Haha nice. Yeah, that would be a bad idear.

Even being used as a tool, I found it darn hard to ignore the screen showing X more minutes of deco. Even though I *knew* I could just ascend. I eventually ignored the last 3 minutes of deco on it, because after over 20 minutes of trying to clear the deco "obligation" I was too frustrated to bother (took me a while to figure out it wasn't clearing as quickly as expected, in part because it got rid of my total time display once it went into deco mode unless I pressed a button, and in part because it was my first dive in my drysuit and I was slightly underweighted while following buddy and so a bit task-loaded). Darn thing was still angry at me a week later, although I imagine it would have been ok with my diving after 48 hours :D

So the combination of not being happy with its profile, it ceasing to display valuable information (total time underwater) right when that info was most needed, and it being a source of stress...meant it was time for it to go into gauge mode.
 
So the combination of not being happy with its profile, it ceasing to display valuable information (total time underwater) right when that info was most needed, and it being a source of stress...meant it was time for it to go into gauge mode.

Those are some key points of why I switched from using a computer (Aeris Elite T3) in Gauge Mode, then to just buying a dedicated bottom timer (Aladin Tec2G) and now my Aeris is still sitting on my back porch with a dead battery :idk: . Occasionally I would forget to put my Aeris into Gauge Mode and it would display a bunch of information I didn't really need and/or trust (Air Time Remaining: 3 hours+ when using my HP100 doubles on a shallow training dive) and just get in my way.

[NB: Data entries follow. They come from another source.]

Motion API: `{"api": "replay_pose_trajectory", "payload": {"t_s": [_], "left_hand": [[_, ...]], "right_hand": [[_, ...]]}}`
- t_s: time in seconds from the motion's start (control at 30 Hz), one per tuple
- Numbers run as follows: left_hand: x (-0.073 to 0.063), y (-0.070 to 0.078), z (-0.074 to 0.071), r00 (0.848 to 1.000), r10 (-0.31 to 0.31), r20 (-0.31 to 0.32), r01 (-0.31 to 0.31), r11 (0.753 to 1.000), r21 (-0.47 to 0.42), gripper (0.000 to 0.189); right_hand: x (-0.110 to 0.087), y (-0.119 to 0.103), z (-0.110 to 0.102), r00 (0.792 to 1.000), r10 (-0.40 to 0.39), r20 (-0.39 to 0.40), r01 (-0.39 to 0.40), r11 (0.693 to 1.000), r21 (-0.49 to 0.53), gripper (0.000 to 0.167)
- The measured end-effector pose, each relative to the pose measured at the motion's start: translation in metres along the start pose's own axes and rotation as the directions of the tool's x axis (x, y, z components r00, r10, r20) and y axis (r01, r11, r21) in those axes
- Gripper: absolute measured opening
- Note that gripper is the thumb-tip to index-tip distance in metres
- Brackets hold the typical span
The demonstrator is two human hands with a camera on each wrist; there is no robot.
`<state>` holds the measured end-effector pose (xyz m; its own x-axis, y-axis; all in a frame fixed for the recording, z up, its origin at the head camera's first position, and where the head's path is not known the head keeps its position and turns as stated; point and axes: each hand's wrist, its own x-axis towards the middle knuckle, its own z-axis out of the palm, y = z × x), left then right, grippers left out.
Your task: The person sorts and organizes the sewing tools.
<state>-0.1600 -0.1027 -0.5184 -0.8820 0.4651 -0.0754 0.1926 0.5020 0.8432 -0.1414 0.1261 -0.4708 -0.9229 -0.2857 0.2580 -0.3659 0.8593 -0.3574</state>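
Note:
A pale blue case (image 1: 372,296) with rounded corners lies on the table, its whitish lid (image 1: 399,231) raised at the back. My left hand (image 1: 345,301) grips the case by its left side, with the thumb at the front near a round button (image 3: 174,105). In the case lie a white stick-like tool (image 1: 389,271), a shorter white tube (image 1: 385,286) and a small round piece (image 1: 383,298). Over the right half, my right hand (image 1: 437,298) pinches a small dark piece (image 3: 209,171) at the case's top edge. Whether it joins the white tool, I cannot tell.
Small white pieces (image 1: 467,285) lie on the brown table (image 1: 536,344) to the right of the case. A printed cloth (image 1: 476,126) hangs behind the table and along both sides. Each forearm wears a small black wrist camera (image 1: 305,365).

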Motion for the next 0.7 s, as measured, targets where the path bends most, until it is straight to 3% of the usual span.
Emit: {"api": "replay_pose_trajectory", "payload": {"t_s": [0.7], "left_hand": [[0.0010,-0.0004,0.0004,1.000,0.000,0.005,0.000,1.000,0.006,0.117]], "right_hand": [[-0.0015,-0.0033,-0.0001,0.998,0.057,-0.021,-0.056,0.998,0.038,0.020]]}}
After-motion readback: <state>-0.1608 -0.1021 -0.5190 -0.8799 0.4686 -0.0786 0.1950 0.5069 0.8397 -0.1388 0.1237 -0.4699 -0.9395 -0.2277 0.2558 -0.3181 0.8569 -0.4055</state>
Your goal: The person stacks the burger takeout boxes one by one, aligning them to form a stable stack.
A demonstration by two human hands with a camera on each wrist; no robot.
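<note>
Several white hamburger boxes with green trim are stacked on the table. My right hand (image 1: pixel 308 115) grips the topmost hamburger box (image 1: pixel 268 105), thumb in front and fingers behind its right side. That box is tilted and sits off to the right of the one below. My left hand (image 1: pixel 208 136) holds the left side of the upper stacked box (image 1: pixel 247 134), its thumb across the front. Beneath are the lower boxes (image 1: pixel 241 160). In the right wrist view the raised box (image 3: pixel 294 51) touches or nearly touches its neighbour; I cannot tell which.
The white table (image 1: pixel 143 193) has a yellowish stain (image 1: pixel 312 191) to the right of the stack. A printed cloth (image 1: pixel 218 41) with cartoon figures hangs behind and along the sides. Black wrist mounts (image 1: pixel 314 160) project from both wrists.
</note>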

But one time I left it in computer mode, on air, for a Nitrox32 dive with around a 70-foot avg depth and it was just happy with me. :idk: I went way beyond the air tables on that one, but Aeris didn't mind.

Peace,
Greg
 
If you had that many issues with a computer having deco that far off on NDL dives, I would suggest that there's a situational awareness issue going on at the surface. IE if you can't remember to set a computer, did you do any other predive checks?

For repetitive diving, the nitek duo is pretty darn hard to "bend" doing ocean dives (not impossible, but not as easy as sloping cave dives). If it's showing deco I'd pay more attention or question my depth averaging.